= Battle-Sphere =

Board game

Battle-Sphere is a 2-player science fiction combat board game that was published by Sten Productions in 1978.

==Gameplay==
Battle-Sphere is a game which involves a group of rebel ships assaulting an imperial Battle-Sphere that is stranded and defenseless without a necessary component. The Imperial player tries to deliver the missing component; the rebel player tries to either destroy the Battle-Sphere before it is operational again, or destroy the ship that is delivering the component.

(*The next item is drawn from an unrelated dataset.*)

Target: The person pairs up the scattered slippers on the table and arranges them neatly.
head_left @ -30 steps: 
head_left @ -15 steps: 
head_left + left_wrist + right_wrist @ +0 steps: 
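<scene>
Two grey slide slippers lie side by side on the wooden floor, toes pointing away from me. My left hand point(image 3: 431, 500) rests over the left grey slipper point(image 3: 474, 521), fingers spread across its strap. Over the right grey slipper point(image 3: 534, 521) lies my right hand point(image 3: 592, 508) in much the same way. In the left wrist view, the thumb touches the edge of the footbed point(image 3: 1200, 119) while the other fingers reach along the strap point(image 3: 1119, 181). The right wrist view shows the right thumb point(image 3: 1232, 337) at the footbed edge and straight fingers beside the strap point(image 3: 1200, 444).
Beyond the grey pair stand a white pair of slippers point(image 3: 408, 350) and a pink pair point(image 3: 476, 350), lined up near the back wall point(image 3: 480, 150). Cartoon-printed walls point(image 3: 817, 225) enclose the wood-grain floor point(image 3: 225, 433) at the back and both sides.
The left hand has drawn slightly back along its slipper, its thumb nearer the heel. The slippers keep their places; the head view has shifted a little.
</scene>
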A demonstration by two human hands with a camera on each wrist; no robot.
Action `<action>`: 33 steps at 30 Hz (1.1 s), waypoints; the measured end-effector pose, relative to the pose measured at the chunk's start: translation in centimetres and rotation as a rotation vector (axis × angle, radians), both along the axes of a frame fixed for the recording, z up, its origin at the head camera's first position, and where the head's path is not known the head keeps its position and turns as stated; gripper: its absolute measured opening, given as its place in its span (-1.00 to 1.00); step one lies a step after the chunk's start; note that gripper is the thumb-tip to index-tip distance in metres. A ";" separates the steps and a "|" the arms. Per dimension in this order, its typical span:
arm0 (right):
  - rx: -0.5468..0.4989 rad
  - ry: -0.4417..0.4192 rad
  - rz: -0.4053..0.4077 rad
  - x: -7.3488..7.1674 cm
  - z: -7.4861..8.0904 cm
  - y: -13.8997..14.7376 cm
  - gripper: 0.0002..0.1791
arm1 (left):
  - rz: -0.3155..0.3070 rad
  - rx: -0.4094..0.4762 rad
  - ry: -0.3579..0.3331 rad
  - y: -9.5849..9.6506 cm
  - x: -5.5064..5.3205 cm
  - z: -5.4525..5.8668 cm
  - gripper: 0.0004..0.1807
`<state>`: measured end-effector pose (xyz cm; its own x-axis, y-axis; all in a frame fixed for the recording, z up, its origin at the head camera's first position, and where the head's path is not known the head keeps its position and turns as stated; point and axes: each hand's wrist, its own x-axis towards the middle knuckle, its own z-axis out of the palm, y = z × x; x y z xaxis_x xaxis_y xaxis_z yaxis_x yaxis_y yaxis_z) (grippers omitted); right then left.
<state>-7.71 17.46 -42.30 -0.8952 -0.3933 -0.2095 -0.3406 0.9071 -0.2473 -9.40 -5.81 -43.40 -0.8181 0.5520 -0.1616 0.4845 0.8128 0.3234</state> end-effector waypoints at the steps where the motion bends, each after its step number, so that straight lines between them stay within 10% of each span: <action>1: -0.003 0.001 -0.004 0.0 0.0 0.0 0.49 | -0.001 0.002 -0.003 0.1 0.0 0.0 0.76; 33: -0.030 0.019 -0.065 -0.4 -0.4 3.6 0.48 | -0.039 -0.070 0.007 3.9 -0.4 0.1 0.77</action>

If the Imperial player is able to repair the Battle-Sphere, its powerful armament will usually overwhelm the rebels.

===Components===
The game comes with the following components:
- 18" x 14" map
- game rules
- fictional explanatory notes
- cardboard counters for the rebel and Imperial ships

===Victory conditions===
The player with the most victory points at the end of the game is the winner:
- Imperial Battle-Sphere is worth 7 points (awarded to Imperial player if it survives, to the Rebel player if it is destroyed)
- Rebel captain is worth 3 points (awarded to the Imperial player if the captain dies, to the Rebel player if the captain survives)

==Reception==
In the June 1979 edition of Dragon (Issue #26), Tony Watson called Battle-Sphere "a fairly clever, if simple, game. It is ideal for an evening of easy gaming, but still requires enough thought to make it all interesting."